DATA PROVIDED: Begin

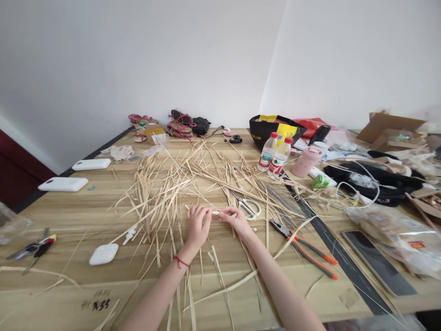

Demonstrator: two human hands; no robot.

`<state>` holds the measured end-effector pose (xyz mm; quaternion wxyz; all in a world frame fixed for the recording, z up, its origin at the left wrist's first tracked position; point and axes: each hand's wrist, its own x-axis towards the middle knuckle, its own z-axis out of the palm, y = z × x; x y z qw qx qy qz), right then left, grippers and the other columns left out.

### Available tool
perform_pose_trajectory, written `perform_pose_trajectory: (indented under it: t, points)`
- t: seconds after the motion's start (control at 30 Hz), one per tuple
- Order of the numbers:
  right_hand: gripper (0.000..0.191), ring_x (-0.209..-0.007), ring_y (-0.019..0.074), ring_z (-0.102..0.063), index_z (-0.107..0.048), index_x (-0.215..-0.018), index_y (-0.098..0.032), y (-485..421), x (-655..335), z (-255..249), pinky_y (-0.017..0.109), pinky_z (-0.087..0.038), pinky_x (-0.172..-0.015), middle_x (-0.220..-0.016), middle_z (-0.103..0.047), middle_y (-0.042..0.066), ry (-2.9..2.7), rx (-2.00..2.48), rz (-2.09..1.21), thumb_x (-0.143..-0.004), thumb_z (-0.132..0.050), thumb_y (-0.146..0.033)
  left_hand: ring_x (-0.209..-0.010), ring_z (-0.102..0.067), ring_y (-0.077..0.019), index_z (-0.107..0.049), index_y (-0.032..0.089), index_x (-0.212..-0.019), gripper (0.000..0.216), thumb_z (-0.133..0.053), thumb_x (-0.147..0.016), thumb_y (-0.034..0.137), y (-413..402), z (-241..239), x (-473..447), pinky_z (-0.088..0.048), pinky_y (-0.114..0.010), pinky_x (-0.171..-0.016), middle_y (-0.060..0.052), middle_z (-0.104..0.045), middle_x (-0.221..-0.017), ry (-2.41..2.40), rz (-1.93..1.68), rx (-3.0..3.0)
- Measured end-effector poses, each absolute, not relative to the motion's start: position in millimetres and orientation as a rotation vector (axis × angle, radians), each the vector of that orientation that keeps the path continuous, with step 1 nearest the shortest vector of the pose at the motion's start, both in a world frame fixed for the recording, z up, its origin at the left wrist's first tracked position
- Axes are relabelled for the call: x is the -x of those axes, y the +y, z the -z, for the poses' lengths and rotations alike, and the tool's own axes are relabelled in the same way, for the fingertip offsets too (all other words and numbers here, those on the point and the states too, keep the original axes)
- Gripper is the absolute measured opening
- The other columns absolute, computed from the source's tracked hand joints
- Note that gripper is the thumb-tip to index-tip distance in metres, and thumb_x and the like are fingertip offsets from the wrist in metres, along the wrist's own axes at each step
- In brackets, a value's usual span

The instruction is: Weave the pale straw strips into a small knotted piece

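Note:
My left hand (pixel 198 225) and my right hand (pixel 235 217) meet at the middle of the wooden table (pixel 86 216). Both pinch a thin pale straw strip (pixel 193 188) that runs from my fingertips up and away to the left. A red string is tied round my left wrist. Several loose dried straw strips (pixel 165 193) lie spread around and under both hands. White-handled scissors (pixel 248 206) rest just right of my right hand.
Orange-handled pliers (pixel 306 248) and a long dark ruler (pixel 330 243) lie to the right, with a phone (pixel 377 262) beyond. Two water bottles (pixel 274 154), a pink cup (pixel 306 161) and a black bag (pixel 272 128) stand behind. White power banks (pixel 64 184) and a white case (pixel 103 253) lie left.

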<state>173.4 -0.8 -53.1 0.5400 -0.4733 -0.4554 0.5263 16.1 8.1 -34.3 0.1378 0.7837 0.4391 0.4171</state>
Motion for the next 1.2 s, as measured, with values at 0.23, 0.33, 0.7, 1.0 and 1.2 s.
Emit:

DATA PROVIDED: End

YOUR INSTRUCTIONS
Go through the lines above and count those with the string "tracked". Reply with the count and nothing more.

FINAL ANSWER
3